Instructions for the task:
Whenever a line in the entries below contains the string "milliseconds", copy that line.

▬▬▬▬▬▬▬▬▬▬

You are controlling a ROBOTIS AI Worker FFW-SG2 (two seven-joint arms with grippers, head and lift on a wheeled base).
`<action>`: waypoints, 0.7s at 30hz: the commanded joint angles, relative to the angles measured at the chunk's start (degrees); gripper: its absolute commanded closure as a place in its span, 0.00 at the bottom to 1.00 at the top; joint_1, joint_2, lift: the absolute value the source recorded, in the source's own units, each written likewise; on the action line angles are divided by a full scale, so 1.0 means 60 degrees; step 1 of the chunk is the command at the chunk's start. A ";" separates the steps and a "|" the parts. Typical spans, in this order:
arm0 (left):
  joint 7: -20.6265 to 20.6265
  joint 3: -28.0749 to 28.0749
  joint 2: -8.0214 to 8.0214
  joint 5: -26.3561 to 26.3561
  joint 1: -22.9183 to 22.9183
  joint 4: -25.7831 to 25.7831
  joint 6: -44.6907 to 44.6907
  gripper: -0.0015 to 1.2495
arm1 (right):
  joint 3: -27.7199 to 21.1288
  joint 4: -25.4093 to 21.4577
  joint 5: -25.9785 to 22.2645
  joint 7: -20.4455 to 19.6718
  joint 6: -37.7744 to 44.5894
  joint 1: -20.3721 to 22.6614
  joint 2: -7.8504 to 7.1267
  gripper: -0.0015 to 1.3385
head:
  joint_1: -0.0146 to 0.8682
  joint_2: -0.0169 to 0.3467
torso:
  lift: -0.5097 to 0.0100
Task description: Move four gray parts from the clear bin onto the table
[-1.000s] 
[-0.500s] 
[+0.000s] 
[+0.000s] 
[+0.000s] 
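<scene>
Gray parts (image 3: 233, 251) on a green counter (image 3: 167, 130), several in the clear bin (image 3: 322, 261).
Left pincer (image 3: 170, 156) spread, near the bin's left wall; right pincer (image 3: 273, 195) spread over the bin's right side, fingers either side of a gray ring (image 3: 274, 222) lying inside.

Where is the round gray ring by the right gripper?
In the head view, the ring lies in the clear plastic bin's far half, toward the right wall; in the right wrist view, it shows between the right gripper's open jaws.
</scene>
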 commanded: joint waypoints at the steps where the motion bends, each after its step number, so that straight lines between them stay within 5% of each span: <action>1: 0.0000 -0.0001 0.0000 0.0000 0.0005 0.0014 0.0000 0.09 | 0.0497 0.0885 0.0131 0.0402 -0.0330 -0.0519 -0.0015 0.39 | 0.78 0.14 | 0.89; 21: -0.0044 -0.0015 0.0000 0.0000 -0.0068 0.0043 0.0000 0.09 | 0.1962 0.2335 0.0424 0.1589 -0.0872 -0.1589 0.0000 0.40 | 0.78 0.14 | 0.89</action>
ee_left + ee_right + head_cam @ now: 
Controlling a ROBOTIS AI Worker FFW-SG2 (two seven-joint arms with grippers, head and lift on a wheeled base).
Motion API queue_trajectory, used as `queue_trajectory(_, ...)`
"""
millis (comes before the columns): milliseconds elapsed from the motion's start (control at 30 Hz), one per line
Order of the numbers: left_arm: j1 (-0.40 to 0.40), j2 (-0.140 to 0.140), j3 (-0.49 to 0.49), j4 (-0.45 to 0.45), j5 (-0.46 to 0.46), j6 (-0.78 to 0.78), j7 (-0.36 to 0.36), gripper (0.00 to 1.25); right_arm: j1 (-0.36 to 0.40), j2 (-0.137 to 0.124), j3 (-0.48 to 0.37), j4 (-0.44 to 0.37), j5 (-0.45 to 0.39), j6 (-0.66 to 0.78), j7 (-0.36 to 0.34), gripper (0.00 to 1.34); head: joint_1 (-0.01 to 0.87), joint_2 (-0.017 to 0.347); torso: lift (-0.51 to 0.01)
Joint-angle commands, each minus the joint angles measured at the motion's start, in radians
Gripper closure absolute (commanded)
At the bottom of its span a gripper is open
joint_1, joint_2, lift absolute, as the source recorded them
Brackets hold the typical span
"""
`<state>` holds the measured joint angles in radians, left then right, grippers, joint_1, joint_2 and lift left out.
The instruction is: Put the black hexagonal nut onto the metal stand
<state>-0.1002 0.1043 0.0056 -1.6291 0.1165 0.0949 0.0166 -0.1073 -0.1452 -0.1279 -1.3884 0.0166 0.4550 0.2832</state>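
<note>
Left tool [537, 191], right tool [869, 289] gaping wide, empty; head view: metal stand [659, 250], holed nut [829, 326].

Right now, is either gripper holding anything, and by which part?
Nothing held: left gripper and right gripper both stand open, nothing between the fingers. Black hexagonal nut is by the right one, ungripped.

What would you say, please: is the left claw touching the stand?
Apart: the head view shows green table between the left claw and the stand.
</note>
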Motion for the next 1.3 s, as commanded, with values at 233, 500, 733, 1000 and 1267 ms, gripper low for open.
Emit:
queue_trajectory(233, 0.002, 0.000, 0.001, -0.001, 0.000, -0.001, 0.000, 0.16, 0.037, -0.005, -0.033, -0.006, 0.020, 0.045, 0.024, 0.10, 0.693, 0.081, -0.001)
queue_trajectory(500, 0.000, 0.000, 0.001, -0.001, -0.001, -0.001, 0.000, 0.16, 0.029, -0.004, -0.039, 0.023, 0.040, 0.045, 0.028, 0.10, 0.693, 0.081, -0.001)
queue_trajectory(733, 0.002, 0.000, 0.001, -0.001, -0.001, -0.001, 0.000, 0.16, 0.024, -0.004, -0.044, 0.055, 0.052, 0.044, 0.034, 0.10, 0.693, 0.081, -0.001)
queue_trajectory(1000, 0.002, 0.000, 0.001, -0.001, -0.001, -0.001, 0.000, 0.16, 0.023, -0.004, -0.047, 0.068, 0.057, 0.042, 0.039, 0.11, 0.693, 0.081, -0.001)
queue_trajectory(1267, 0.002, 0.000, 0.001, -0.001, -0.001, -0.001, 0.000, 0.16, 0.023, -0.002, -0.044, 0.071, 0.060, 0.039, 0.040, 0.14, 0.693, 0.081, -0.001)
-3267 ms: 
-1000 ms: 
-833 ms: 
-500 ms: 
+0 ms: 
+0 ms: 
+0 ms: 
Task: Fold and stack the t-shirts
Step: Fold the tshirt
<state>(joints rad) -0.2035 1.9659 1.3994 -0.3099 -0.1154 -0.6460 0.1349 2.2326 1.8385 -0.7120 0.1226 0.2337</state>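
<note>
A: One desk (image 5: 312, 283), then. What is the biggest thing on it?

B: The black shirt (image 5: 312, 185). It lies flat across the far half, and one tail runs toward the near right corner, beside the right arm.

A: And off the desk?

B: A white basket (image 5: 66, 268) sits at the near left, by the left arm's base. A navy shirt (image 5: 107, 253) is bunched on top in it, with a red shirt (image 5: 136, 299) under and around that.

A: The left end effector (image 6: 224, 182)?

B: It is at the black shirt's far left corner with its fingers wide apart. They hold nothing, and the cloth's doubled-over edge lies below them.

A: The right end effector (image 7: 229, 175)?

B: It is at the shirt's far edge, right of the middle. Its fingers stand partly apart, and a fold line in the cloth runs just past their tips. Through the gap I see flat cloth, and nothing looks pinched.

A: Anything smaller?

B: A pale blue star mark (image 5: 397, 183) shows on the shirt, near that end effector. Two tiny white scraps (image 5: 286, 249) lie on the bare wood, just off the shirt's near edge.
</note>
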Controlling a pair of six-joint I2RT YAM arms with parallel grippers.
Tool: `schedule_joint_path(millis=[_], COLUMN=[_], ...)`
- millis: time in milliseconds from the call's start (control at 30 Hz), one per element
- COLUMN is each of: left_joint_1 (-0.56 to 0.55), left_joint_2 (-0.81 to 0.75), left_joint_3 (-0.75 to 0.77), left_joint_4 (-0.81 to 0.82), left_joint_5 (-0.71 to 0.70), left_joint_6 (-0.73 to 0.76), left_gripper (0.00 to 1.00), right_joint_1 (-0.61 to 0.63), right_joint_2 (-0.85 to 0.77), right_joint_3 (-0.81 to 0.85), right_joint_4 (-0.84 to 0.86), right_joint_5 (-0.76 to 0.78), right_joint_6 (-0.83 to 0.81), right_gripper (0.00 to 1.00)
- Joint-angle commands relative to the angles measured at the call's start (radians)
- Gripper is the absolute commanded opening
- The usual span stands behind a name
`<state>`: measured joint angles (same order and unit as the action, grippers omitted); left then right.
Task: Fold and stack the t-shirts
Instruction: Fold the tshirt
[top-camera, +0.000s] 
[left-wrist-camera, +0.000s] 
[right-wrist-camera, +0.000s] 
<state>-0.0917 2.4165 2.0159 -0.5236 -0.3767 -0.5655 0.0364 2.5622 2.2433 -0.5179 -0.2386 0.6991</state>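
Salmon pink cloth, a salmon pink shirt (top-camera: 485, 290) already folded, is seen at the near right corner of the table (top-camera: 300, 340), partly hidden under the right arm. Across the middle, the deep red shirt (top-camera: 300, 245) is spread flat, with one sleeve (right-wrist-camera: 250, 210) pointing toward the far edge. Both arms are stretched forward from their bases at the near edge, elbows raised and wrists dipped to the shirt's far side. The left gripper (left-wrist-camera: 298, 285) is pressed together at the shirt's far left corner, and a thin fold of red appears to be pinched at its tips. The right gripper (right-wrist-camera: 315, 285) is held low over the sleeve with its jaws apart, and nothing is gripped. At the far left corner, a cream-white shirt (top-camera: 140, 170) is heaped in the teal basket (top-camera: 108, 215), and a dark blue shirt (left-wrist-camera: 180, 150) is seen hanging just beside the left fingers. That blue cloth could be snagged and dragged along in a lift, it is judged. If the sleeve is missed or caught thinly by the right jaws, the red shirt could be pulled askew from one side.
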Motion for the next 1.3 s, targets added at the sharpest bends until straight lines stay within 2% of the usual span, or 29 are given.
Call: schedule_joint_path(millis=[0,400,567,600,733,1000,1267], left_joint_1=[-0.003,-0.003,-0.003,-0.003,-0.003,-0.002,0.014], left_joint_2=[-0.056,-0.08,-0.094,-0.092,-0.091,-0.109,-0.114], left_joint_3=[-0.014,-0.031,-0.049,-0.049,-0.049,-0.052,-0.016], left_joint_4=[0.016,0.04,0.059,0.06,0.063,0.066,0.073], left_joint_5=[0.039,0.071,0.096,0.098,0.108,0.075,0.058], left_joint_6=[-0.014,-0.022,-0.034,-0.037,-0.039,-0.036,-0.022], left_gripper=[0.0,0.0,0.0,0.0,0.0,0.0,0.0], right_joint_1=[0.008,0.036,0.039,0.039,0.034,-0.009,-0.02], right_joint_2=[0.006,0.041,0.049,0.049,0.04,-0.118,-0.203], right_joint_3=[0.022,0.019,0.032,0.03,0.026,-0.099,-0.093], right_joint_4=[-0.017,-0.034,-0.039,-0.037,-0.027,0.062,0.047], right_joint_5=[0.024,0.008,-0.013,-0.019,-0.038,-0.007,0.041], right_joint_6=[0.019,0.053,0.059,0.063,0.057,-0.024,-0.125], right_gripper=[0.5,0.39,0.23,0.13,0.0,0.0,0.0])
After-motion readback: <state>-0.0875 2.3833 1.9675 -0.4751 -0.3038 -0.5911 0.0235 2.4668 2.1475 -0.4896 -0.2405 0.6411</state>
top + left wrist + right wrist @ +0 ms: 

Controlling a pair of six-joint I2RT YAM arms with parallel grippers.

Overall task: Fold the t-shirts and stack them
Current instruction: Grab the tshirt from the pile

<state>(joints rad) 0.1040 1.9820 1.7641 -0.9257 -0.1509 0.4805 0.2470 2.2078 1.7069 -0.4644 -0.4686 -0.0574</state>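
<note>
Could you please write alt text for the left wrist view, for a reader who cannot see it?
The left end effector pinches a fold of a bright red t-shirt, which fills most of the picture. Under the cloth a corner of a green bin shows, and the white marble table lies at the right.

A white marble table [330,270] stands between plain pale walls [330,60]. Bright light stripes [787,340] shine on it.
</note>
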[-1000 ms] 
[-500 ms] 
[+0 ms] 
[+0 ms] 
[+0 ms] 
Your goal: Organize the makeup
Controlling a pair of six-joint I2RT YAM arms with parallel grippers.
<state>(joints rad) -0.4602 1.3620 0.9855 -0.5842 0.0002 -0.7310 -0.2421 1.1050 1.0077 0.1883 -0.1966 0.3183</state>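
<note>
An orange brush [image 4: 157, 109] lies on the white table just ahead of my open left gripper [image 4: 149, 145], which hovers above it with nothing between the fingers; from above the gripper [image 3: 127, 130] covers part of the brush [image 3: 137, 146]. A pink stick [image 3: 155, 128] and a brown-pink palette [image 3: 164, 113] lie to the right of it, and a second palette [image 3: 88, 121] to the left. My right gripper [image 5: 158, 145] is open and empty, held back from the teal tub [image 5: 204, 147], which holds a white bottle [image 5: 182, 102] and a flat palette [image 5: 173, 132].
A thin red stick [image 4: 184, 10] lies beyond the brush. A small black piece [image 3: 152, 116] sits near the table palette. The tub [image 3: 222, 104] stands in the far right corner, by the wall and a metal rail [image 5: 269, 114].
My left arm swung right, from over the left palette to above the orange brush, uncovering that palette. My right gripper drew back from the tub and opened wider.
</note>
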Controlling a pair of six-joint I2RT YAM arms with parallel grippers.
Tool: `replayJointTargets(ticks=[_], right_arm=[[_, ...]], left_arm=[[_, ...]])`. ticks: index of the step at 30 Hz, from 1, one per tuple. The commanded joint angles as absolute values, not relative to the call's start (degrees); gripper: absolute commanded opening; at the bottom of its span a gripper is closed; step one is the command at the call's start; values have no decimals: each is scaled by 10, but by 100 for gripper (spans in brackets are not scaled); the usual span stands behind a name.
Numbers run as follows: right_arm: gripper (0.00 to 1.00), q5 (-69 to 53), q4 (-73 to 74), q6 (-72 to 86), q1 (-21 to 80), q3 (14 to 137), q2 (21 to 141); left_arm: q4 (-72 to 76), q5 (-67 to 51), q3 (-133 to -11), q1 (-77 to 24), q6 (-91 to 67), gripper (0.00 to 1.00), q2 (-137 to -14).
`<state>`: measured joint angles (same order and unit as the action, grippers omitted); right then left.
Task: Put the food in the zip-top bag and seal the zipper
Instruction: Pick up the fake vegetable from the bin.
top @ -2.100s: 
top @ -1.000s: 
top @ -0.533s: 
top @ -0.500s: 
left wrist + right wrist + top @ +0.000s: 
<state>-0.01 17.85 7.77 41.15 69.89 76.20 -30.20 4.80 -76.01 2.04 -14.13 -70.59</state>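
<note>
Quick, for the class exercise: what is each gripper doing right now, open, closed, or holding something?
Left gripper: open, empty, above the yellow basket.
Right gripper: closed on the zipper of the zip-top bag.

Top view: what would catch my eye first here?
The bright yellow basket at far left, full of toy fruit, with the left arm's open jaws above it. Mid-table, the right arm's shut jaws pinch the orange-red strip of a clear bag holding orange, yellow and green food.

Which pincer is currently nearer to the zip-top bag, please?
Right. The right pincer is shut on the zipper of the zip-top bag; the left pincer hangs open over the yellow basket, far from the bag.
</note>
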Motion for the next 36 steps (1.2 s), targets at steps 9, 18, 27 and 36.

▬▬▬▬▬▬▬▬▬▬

Result below:
millis (comes before the columns): milliseconds elapsed from the motion's start (control at 30 Hz), one per line
- millis: time in milliseconds from the call's start (control at 30 Hz), one per element

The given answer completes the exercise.